BrahMos to be tested again within a month
22 Jan 2009, 0000 hrs IST, TNN

NEW DELHI: A day after the land-attack version of BrahMos failed to perform properly during a test at the Pokhran firing range, defence
scientists on Wednesday declared they would test-fire the supersonic cruise missile within a month after rectifying the errors. ( Watch )

"The missile in itself is proven. The test's main objective was to evaluate the new homing scheme for the Army's Block-II missiles to hit a specific small target, with a low radar cross-section, in a multi-target environment," BrahMos Aerospace chief A Sivathanu Pillai told TOI.

"The complicated mission called for an advanced algorithm and intelligence embedded in the missile. The problem was in the software, not hardware. We are now revalidating the new software through extensive simulations. We will test the missile again within a month,"
he added.

As reported earlier by TOI, the Army wants to induct the 290-km-range BrahMos missile, which flies at a speed of 2.8 Mach, as "a precision strike weapon".

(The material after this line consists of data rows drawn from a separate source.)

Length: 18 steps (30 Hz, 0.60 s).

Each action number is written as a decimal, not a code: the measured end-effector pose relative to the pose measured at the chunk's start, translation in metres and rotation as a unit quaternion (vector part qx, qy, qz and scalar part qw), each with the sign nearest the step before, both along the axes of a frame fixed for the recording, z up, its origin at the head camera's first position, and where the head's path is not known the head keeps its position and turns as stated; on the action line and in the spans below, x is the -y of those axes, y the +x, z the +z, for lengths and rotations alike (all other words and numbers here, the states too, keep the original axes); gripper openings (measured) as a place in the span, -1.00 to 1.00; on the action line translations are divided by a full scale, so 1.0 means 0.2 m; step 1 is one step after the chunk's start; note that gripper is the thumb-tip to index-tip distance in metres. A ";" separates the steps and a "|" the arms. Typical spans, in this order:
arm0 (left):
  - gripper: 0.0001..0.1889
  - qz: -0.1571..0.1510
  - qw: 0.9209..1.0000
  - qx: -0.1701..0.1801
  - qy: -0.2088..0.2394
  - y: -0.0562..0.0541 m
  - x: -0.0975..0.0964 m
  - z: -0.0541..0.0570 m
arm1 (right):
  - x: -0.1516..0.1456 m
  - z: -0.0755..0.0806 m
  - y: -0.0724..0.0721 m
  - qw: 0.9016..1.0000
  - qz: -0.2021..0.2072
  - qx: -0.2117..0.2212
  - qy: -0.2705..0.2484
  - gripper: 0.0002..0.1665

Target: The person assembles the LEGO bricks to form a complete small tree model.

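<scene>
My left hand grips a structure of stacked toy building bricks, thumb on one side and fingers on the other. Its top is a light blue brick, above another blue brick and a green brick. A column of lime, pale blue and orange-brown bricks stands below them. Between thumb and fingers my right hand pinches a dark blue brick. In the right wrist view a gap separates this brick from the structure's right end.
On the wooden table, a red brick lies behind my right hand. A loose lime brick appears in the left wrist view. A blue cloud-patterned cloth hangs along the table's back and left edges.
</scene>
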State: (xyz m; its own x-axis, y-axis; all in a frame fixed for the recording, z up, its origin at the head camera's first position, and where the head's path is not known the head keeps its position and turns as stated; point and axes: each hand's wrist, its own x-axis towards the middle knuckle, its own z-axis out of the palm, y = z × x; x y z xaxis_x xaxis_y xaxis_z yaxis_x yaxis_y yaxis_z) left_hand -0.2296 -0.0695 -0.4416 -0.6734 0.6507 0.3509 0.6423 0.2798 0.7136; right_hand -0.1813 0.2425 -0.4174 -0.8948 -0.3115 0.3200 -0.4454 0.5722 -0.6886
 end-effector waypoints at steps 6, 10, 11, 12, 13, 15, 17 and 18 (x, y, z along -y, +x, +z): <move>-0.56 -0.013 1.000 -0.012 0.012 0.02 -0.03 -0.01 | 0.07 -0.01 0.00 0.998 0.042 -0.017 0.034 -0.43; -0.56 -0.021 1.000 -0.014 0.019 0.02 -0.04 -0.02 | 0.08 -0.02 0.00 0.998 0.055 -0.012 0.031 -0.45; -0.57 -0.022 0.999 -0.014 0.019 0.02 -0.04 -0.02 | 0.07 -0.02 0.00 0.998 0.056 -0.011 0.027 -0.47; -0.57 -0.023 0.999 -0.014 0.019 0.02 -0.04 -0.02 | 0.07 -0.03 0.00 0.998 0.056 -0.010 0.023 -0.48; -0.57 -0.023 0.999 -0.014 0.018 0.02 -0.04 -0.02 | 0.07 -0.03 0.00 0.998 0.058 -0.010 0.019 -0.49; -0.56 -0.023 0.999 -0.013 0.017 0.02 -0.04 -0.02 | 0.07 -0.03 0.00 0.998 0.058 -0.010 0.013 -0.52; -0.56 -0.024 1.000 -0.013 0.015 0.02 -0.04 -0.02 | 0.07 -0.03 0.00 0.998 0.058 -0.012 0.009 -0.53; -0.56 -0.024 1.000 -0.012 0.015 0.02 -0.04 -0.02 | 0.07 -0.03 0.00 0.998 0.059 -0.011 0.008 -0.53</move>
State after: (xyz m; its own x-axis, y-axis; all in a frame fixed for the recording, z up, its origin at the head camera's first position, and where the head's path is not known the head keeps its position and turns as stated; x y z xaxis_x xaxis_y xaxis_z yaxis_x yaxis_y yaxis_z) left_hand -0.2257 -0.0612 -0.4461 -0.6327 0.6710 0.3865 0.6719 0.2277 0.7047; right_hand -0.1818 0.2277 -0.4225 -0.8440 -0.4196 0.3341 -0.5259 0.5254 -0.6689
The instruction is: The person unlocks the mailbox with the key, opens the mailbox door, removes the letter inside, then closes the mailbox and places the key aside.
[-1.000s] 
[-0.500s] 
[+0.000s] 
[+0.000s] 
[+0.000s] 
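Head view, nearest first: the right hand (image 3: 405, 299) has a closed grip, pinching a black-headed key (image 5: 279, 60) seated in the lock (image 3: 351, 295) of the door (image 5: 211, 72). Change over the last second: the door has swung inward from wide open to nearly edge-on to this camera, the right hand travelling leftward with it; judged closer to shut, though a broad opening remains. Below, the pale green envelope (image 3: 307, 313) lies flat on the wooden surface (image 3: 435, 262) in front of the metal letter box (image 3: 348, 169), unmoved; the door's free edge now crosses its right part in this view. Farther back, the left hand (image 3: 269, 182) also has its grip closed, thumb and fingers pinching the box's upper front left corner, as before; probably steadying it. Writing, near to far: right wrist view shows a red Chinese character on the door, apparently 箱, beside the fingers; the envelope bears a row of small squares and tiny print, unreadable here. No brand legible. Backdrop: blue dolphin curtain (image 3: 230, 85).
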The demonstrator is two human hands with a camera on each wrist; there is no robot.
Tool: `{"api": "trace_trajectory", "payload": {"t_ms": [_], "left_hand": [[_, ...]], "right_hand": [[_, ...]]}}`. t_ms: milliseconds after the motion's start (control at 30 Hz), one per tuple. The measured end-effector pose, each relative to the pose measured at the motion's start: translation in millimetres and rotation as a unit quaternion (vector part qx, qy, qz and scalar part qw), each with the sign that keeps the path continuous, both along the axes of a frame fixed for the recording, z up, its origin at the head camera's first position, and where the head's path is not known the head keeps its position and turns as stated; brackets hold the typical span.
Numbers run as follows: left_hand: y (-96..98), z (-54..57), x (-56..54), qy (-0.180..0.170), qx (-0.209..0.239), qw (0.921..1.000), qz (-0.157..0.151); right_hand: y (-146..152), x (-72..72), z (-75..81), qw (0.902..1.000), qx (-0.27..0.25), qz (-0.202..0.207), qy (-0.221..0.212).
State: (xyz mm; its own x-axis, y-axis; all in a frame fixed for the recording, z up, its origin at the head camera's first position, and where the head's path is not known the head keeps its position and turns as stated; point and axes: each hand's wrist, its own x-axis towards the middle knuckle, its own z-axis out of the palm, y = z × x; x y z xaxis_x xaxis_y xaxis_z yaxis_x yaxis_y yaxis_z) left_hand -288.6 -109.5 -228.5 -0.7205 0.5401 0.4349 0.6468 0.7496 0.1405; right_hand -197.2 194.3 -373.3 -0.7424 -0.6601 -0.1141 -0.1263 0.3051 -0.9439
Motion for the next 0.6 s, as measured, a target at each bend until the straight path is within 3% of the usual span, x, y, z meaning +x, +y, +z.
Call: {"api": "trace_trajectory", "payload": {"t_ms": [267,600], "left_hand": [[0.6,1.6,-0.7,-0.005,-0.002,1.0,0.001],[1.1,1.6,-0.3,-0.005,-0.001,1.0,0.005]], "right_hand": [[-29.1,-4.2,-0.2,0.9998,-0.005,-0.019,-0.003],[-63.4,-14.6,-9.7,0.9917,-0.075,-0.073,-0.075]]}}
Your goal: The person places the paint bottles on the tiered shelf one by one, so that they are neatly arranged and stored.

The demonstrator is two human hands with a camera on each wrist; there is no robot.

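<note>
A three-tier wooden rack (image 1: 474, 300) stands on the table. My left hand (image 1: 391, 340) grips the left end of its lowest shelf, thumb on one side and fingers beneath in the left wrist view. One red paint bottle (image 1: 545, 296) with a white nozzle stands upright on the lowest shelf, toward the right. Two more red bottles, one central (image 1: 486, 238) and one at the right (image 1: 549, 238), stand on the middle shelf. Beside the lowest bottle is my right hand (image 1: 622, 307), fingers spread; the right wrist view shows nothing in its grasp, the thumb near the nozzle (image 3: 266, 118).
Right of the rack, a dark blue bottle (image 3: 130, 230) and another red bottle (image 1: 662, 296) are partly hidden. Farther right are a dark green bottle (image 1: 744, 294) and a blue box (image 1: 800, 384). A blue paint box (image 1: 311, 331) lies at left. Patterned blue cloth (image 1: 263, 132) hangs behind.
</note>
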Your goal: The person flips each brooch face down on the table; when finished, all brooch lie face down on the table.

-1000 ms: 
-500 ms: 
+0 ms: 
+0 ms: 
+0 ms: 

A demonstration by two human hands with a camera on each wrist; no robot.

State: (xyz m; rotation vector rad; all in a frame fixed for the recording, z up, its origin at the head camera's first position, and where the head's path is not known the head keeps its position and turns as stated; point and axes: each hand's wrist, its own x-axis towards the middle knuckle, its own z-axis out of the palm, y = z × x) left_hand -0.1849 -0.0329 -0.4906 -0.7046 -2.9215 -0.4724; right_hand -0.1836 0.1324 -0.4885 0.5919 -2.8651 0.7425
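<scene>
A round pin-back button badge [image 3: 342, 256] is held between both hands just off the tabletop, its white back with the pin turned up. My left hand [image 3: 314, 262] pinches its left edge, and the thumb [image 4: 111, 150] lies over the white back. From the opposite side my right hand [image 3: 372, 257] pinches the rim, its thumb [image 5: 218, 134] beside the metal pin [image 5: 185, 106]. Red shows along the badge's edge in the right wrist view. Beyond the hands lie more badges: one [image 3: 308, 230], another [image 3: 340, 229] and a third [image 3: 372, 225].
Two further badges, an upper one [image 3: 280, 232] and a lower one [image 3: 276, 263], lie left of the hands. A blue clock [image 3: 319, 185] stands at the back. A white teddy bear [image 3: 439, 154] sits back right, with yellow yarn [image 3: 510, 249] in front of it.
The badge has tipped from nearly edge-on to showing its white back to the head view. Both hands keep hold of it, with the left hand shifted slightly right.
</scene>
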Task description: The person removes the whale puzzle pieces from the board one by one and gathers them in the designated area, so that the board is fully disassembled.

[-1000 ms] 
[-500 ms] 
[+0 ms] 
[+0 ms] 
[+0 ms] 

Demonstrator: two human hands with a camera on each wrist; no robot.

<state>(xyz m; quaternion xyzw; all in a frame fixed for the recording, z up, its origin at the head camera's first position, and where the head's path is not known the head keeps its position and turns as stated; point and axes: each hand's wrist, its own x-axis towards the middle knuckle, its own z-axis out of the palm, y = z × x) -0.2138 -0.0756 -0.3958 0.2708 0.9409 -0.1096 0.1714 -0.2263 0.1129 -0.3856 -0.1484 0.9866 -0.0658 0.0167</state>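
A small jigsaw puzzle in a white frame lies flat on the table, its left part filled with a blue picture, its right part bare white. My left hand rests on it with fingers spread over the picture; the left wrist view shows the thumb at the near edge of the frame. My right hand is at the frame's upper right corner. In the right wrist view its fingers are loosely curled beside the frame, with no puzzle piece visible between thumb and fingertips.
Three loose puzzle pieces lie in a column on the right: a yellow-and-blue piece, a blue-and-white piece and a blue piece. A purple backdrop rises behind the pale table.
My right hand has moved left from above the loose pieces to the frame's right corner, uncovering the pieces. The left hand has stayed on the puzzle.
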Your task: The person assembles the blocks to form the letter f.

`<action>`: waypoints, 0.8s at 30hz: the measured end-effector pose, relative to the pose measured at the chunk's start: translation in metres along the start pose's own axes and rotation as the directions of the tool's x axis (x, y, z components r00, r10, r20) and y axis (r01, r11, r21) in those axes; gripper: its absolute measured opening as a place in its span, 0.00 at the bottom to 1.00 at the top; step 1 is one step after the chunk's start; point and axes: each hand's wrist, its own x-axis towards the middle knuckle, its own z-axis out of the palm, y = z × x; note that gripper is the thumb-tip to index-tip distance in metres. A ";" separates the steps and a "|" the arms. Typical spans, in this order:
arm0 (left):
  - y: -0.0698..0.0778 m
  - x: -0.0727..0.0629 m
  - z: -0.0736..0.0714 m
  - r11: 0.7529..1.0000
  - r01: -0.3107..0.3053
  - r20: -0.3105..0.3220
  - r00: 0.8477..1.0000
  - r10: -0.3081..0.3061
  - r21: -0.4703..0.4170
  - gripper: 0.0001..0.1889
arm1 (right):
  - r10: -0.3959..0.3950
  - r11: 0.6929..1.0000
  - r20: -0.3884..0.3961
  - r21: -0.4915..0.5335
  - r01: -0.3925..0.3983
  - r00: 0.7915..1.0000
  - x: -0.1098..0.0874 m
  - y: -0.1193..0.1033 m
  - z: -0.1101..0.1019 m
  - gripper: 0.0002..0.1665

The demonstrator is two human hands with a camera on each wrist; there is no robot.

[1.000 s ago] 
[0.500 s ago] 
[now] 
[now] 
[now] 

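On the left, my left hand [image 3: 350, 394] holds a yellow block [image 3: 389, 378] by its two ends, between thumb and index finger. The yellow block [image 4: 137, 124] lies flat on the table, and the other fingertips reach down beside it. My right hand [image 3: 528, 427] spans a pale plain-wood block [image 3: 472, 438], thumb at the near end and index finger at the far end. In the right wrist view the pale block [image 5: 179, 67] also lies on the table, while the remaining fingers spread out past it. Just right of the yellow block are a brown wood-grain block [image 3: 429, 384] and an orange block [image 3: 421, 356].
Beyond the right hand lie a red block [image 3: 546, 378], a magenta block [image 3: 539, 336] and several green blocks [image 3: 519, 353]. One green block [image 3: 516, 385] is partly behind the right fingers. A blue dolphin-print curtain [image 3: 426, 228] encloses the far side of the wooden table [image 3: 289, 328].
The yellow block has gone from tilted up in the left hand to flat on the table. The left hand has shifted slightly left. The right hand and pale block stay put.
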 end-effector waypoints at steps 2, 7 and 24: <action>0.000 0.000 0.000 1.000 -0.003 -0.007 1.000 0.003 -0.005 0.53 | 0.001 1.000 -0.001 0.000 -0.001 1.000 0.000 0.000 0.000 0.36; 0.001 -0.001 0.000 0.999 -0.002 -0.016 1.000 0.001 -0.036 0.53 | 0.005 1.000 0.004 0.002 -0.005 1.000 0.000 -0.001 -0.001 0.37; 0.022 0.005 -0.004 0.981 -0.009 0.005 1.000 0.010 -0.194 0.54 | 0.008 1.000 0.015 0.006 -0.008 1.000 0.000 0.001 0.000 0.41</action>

It has already placed orders for two BrahMos regiments in the first phase at a cost of Rs 8,352 crore, with 134 missiles, 10 road-mobile autonomous launchers on 12x12 Tatra vehicles, four mobile command posts and the like.

Pakistan, on its part, is inducting its nuclear-capable Babur land-attack cruise missile (LACM), developed with China's help to have a strike range of over 500 km, in large numbers into its arsenal.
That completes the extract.